- [Supplied records]
--*--

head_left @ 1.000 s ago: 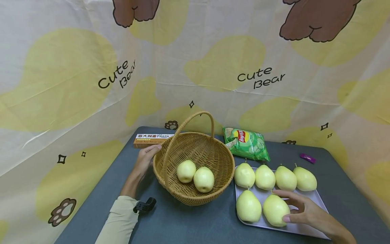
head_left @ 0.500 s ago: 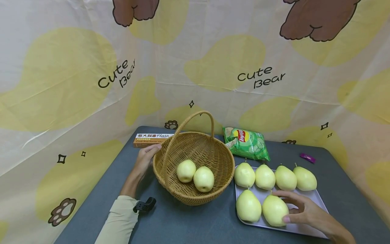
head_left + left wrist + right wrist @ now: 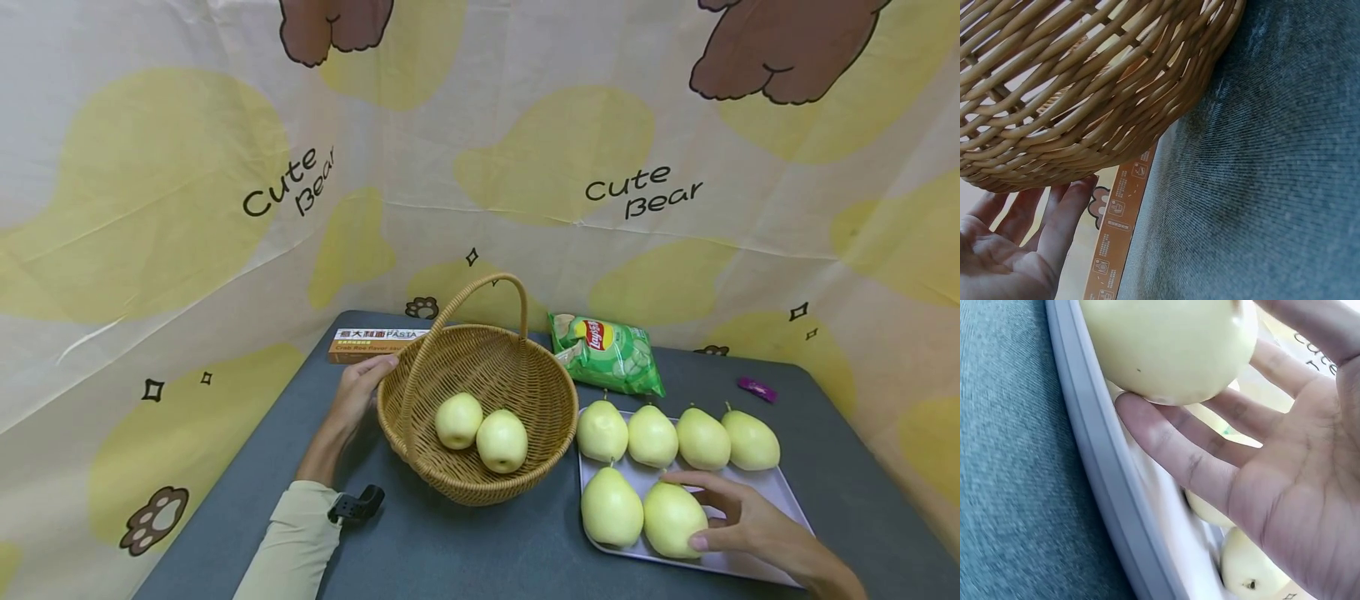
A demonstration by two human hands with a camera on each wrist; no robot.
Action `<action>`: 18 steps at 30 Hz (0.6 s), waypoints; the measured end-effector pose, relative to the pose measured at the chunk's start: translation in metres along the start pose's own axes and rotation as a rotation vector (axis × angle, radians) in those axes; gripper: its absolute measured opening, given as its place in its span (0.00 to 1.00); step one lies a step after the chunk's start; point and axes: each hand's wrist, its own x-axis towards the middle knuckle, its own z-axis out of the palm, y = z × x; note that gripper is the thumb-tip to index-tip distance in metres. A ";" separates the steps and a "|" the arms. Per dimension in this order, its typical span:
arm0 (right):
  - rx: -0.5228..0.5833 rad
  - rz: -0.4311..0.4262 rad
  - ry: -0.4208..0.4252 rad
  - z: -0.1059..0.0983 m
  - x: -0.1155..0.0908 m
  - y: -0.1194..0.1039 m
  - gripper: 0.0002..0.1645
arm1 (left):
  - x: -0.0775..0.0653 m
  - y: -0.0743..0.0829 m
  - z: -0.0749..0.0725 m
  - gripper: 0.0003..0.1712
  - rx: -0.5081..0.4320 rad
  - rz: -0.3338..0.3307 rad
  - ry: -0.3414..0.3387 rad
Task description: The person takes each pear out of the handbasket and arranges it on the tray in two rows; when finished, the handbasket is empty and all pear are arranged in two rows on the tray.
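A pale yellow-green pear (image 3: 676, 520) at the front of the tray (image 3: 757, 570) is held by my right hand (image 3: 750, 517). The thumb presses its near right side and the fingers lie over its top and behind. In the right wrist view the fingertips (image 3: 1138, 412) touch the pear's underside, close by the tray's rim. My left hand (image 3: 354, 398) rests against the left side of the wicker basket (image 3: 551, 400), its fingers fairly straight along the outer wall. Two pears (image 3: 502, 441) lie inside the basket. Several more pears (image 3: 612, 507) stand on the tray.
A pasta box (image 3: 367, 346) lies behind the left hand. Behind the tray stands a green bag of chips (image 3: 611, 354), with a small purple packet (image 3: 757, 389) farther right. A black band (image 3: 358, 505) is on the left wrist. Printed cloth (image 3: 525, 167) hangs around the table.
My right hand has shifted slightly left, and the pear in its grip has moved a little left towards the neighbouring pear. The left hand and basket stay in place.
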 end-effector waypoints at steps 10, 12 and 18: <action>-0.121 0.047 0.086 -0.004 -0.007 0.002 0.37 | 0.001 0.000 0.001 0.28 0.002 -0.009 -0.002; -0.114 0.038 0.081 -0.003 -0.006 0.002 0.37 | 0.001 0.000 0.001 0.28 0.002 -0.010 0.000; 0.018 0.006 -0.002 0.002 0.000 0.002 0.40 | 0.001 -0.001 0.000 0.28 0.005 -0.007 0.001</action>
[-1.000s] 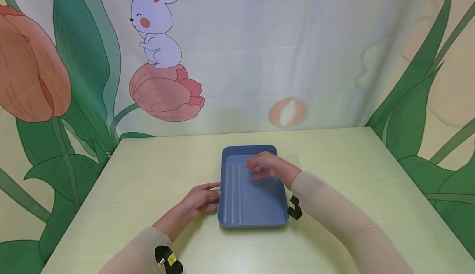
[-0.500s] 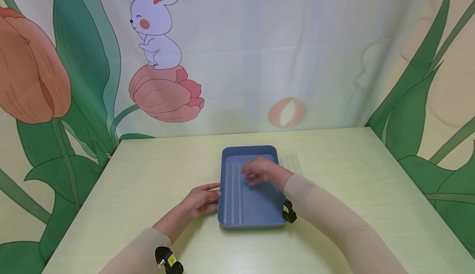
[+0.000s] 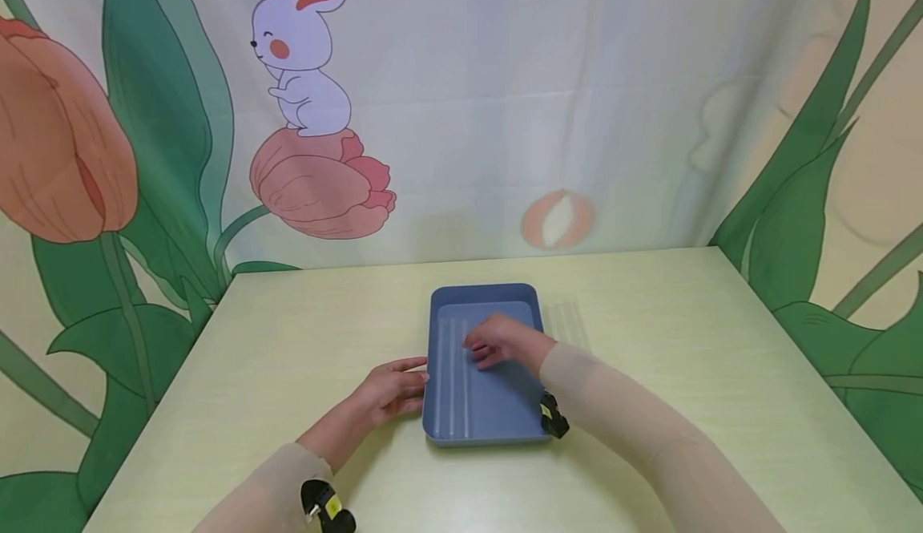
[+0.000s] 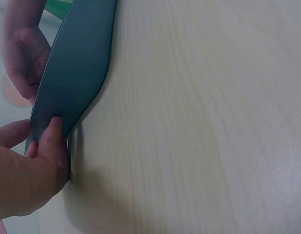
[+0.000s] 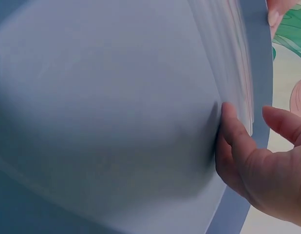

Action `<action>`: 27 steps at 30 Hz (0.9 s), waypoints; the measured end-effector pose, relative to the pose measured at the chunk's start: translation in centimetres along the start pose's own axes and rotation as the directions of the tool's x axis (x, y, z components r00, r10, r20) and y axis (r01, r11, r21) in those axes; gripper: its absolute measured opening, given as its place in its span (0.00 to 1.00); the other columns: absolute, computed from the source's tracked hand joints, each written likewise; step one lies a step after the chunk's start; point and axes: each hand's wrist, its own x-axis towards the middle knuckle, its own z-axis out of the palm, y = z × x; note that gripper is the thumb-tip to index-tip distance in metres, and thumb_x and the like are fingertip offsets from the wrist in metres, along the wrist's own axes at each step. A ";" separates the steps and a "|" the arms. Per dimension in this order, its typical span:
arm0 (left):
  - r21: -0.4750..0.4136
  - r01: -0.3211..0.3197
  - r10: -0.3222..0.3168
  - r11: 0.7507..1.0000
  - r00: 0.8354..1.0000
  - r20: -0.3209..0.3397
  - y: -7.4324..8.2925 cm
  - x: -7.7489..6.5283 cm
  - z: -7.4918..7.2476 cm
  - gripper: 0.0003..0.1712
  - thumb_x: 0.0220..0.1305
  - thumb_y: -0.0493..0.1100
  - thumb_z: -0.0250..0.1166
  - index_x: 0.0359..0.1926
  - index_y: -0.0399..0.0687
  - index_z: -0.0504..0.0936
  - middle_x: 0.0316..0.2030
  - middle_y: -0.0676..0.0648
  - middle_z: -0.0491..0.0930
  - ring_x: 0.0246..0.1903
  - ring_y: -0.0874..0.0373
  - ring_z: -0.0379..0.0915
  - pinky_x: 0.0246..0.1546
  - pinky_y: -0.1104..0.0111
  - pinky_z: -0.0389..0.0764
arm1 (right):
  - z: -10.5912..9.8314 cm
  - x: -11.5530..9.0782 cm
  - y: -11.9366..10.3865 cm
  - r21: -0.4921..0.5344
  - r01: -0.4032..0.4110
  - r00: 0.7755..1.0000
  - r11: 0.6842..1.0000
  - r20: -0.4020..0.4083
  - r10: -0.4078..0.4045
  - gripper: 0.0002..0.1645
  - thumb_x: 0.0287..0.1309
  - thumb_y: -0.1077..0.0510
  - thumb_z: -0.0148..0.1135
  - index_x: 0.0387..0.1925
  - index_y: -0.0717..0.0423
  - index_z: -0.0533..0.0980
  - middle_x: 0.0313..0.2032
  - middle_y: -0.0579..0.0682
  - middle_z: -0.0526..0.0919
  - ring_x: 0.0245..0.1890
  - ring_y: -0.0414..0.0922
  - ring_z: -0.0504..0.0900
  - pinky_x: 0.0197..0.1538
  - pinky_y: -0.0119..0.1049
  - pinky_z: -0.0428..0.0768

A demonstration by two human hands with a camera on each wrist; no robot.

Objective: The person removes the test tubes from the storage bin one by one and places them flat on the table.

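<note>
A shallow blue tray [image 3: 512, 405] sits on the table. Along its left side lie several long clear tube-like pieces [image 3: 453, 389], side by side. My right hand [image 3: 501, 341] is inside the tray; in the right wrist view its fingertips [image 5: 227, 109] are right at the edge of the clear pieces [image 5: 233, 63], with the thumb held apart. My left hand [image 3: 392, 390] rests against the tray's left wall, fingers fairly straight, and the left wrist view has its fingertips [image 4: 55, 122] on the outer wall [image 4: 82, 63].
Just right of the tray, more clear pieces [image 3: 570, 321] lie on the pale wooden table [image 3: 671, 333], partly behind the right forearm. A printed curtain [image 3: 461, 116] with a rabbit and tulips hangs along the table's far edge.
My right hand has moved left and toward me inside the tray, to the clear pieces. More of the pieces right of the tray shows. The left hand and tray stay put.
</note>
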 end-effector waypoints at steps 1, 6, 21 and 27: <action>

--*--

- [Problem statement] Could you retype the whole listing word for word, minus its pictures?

- [Your solution]
head_left @ 1.000 s ago: 
head_left @ 0.500 s ago: 
head_left + left wrist + right wrist @ now: 
A demonstration by two human hands with a camera on each wrist; no robot.
Action `<action>`: 18 steps at 30 Hz (0.6 s), waypoints; the measured end-effector pose, relative to the pose measured at the chunk's start: translation in metres along the start pose's own axes and rotation as a rotation vector (axis × angle, radians) in those axes; gripper: its absolute measured opening, given as its place in its span (0.00 to 1.00); step one lies a step after the chunk's start; point and axes: each hand's wrist, its own x-axis towards the middle knuckle, its own z-axis out of the palm, y = z × x; note that gripper is the thumb-tip to index-tip distance in metres. A ";" separates the steps and a "|" the arms. Per dimension in this order, its typical span:
arm0 (right):
  - rx: -0.5228..0.5833 rad
  - rz: -0.4311..0.4262 rad
  - ry: -0.4208..0.4252 rad
  - z: -0.1059..0.0983 m
  - x: -0.1155..0.0908 m
  - y: -0.1194..0.1039 m
  - gripper: 0.0002..0.1645
arm1 (left):
  - x: -0.0775..0.0653 m
  - y: -0.0743..0.0829 m
  - z: -0.0749..0.0725 m
  - gripper: 0.0003..0.1712
  - rx: -0.5081..0.4320 rad
  - rz: -0.3338..0.3307 rad
  - ry: -0.3414..0.3387 rad
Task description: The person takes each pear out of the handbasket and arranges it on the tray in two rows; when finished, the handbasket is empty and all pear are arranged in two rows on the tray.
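A pale yellow-green pear (image 3: 676, 520) at the front of the tray (image 3: 757, 570) is held by my right hand (image 3: 750, 517). The thumb presses its near right side and the fingers lie over its top and behind. In the right wrist view the fingertips (image 3: 1138, 412) touch the pear's underside, close by the tray's rim. My left hand (image 3: 354, 398) rests against the left side of the wicker basket (image 3: 551, 400), its fingers fairly straight along the outer wall. Two pears (image 3: 502, 441) lie inside the basket. Several more pears (image 3: 612, 507) stand on the tray.
A pasta box (image 3: 367, 346) lies behind the left hand. Behind the tray stands a green bag of chips (image 3: 611, 354), with a small purple packet (image 3: 757, 389) farther right. A black band (image 3: 358, 505) is on the left wrist. Printed cloth (image 3: 525, 167) hangs around the table.
My right hand has shifted slightly left, and the pear in its grip has moved a little left towards the neighbouring pear. The left hand and basket stay in place.
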 end-effector waypoints at steps 10, 12 and 18: <action>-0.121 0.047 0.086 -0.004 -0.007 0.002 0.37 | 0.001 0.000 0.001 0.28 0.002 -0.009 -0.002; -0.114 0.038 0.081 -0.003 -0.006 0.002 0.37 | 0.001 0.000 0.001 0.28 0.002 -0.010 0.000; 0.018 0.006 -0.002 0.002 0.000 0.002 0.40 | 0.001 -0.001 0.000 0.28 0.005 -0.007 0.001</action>
[-1.000s] 
[-0.500s] 
[+0.000s] 
[+0.000s] 
[+0.000s] 

Action `<action>`: 27 steps at 30 Hz (0.9 s), waypoints; the measured end-effector pose, relative to the pose measured at the chunk's start: translation in centimetres along the start pose's own axes and rotation as the directions of the tool's x axis (x, y, z components r00, r10, r20) and y axis (r01, r11, r21) in those axes; gripper: its absolute measured opening, given as its place in its span (0.00 to 1.00); the other columns: absolute, computed from the source's tracked hand joints, each written likewise; step one lies a step after the chunk's start; point and axes: each hand's wrist, its own x-axis towards the middle knuckle, its own z-axis out of the palm, y = z × x; note that gripper is the thumb-tip to index-tip distance in metres, and thumb_x and the like are fingertip offsets from the wrist in metres, along the wrist's own axes at each step. A ";" separates the steps and a "|" the arms. Per dimension in this order, its typical span:
arm0 (left):
  - r21: -0.4750..0.4136
  - r01: -0.3211..0.3197
  - r10: -0.3222..0.3168
  - r11: 0.7507..1.0000
  - r00: 0.8354..1.0000
  - r20: -0.3209..0.3397
  - y: -7.4324..8.2925 cm
  - x: -7.7489..6.5283 cm
  - z: -7.4918..7.2476 cm
  - gripper: 0.0003..0.1712
  - thumb_x: 0.0220..0.1305
  - thumb_y: -0.0493..0.1100
  - thumb_z: -0.0250..0.1166
  - index_x: 0.0359..0.1926
  - index_y: -0.0399..0.0687
  - index_z: -0.0504..0.0936
  - middle_x: 0.0316..0.2030
  - middle_y: -0.0676..0.0648
  - middle_z: -0.0491..0.0930
  - ring_x: 0.0246..0.1903
  - ring_y: -0.0874..0.0373
  - ring_z: -0.0379..0.0915
  - pinky_x: 0.0246..0.1546
  - pinky_y: -0.1104..0.0111
  - pinky_z: -0.0389..0.0764
arm1 (right):
  - z: -10.5912..9.8314 cm
  - x: -11.5530..9.0782 cm
  - y: -11.9366..10.3865 cm
  - r21: -0.4921..0.5344
  - r01: -0.4032..0.4110
  - r00: 0.7755..1.0000
  - r11: 0.6842..1.0000
  - r20: -0.4020..0.4083
  - r10: -0.4078..0.4045
  - gripper: 0.0002..0.1645
  - thumb_x: 0.0287..0.1309
  - thumb_y: -0.1077..0.0510
  - thumb_z: -0.0148..0.1135
  - index_x: 0.0387..0.1925
  - index_y: -0.0717..0.0423
  - index_z: -0.0533..0.0980
  - middle_x: 0.0313..0.2032
  - middle_y: -0.0579..0.0682
  - middle_z: -0.0526..0.0919
  - ring_x: 0.0245..0.1890
  - ring_y: -0.0414..0.0922
  - ring_z: -0.0504..0.0900
  - pinky_x: 0.0197..0.1538
  - pinky_y: -0.0119..0.1049
  - pinky_z: -0.0428..0.0768

A demonstration by two human hands with a camera on each wrist; no robot.

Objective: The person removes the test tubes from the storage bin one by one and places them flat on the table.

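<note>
A shallow blue tray [image 3: 512, 405] sits on the table. Along its left side lie several long clear tube-like pieces [image 3: 453, 389], side by side. My right hand [image 3: 501, 341] is inside the tray; in the right wrist view its fingertips [image 5: 227, 109] are right at the edge of the clear pieces [image 5: 233, 63], with the thumb held apart. My left hand [image 3: 392, 390] rests against the tray's left wall, fingers fairly straight, and the left wrist view has its fingertips [image 4: 55, 122] on the outer wall [image 4: 82, 63].
Just right of the tray, more clear pieces [image 3: 570, 321] lie on the pale wooden table [image 3: 671, 333], partly behind the right forearm. A printed curtain [image 3: 461, 116] with a rabbit and tulips hangs along the table's far edge.
My right hand has moved left and toward me inside the tray, to the clear pieces. More of the pieces right of the tray shows. The left hand and tray stay put.
</note>
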 end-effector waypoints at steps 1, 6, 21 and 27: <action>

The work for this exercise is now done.